◆ **WHAT THE TASK REQUIRES**:
Below are records; count how many of their lines contain the word "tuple" and give the number alone.

Data records:

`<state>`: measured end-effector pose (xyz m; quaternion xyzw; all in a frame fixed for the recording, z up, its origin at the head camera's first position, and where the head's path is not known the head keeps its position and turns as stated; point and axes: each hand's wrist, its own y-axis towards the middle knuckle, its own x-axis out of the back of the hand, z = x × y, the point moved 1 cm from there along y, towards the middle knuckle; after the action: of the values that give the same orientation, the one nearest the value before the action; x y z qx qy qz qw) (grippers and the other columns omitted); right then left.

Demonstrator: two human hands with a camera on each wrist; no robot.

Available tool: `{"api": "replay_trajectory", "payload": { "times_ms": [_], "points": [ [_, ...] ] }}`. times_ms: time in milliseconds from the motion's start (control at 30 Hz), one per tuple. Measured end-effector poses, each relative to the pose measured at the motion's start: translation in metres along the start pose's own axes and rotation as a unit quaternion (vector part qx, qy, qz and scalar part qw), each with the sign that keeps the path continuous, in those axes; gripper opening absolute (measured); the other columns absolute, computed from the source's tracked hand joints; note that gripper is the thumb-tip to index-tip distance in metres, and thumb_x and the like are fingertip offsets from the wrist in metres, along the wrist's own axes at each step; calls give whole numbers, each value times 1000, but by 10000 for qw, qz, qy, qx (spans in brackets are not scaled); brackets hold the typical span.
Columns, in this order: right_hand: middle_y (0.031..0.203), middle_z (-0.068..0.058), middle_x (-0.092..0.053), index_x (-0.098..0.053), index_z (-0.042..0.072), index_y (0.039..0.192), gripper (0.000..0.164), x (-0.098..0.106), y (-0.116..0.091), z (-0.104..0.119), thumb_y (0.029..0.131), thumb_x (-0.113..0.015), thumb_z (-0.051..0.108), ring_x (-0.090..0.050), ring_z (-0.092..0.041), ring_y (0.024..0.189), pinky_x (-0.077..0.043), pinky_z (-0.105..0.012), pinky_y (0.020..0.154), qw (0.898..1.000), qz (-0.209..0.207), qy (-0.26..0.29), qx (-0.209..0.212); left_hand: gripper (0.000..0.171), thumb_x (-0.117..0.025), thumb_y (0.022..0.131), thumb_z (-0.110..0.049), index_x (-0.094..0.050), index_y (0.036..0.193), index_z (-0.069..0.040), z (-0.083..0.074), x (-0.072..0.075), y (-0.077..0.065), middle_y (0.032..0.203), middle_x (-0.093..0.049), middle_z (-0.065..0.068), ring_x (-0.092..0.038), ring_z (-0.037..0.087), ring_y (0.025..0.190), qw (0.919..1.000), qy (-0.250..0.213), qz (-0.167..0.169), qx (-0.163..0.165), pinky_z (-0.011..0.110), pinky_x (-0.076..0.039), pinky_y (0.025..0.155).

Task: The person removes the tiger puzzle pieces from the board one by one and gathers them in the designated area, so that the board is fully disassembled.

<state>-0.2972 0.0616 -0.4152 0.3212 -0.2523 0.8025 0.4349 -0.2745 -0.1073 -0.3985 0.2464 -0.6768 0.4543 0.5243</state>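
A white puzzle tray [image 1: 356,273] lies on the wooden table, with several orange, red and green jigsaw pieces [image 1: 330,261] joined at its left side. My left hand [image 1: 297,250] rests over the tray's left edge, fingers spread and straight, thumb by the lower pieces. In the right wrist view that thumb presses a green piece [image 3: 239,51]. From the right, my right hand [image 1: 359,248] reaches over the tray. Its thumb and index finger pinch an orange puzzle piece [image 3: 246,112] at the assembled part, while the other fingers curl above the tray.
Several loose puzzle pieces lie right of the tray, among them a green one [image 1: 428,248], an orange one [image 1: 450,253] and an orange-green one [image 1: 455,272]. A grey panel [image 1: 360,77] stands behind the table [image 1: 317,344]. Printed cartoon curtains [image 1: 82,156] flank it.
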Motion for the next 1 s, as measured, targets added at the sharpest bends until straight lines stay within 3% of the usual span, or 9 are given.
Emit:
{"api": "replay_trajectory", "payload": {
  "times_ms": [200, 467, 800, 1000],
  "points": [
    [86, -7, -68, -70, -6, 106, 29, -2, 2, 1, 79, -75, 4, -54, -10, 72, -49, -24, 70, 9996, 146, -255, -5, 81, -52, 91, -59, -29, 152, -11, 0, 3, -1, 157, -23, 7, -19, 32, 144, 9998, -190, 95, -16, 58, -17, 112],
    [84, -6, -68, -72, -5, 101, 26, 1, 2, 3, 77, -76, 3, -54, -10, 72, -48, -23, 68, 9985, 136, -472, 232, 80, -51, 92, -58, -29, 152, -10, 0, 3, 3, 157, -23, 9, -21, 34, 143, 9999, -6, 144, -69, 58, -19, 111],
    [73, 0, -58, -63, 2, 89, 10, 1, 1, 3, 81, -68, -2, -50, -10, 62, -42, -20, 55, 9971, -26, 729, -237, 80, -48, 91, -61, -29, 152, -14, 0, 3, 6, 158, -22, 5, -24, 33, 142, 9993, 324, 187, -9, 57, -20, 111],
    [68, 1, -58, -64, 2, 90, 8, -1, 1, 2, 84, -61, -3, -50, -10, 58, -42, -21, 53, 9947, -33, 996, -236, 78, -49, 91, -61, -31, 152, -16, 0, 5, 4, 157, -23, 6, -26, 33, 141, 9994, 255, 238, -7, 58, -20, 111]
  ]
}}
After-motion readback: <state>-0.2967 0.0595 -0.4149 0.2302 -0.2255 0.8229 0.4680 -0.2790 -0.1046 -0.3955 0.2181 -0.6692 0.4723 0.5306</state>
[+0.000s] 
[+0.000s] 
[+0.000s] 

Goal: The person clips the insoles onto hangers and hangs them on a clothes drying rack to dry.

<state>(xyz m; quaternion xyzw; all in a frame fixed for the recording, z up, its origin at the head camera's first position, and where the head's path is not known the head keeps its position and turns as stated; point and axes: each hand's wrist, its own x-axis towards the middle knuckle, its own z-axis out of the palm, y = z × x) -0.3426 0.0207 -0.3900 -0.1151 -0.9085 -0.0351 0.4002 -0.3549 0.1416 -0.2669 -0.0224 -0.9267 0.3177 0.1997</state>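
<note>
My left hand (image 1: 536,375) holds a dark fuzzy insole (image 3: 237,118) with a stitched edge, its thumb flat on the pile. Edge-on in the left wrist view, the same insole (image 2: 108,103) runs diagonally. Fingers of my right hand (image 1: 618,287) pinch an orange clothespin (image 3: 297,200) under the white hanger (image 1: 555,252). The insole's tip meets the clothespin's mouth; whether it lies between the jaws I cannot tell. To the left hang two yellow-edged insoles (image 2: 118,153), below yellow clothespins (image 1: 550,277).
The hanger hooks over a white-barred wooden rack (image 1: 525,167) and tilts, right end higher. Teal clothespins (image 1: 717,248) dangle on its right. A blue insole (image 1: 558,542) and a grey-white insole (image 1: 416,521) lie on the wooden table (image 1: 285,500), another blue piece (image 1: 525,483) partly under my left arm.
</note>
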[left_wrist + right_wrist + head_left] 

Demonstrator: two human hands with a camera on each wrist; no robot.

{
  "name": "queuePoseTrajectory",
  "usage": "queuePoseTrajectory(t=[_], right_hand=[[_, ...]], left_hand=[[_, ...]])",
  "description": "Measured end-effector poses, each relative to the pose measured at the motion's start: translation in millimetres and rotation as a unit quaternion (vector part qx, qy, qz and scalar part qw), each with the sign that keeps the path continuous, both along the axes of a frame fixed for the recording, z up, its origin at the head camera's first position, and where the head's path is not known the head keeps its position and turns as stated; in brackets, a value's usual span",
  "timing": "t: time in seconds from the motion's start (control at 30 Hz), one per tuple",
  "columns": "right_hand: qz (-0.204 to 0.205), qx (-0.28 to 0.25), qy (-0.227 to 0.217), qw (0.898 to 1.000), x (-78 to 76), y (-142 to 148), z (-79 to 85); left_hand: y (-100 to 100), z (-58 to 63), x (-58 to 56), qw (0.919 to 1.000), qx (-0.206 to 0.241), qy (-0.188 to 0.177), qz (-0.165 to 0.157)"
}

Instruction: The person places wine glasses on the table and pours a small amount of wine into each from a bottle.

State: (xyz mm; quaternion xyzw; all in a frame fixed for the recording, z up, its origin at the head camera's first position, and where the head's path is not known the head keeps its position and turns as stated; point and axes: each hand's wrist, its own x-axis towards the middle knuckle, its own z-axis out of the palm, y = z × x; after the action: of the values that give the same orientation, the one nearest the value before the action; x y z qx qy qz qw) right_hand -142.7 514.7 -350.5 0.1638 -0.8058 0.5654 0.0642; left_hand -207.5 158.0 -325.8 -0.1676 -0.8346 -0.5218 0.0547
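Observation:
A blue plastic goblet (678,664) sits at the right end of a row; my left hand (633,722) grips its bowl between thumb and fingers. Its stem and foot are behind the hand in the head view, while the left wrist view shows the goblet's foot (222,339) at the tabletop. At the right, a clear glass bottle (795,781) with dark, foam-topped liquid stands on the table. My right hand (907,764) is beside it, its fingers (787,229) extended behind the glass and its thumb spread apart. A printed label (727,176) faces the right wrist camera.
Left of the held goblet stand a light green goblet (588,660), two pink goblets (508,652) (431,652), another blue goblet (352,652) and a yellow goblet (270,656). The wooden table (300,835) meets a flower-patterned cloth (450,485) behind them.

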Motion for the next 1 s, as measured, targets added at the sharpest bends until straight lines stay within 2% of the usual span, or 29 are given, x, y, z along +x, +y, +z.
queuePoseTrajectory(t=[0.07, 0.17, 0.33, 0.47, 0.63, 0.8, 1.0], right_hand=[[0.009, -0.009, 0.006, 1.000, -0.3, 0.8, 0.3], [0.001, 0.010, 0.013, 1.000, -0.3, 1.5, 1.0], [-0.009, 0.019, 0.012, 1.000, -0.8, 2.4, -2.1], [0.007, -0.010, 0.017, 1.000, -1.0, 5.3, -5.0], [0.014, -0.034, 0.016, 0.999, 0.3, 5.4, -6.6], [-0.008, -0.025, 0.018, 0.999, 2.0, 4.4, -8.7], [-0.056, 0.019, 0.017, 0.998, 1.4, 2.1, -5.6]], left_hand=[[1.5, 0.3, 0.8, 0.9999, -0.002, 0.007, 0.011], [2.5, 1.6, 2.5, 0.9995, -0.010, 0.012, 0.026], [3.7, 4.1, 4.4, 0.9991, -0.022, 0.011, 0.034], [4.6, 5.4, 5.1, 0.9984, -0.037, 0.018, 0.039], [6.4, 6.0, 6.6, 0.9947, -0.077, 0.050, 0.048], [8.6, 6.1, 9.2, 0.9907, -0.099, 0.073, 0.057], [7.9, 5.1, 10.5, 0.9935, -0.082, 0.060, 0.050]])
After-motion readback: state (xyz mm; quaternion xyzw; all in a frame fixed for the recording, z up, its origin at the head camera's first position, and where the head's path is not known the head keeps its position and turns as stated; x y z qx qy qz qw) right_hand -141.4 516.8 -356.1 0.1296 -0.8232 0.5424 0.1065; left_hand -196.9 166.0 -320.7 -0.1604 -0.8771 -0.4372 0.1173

◆ **THE ANSWER**:
2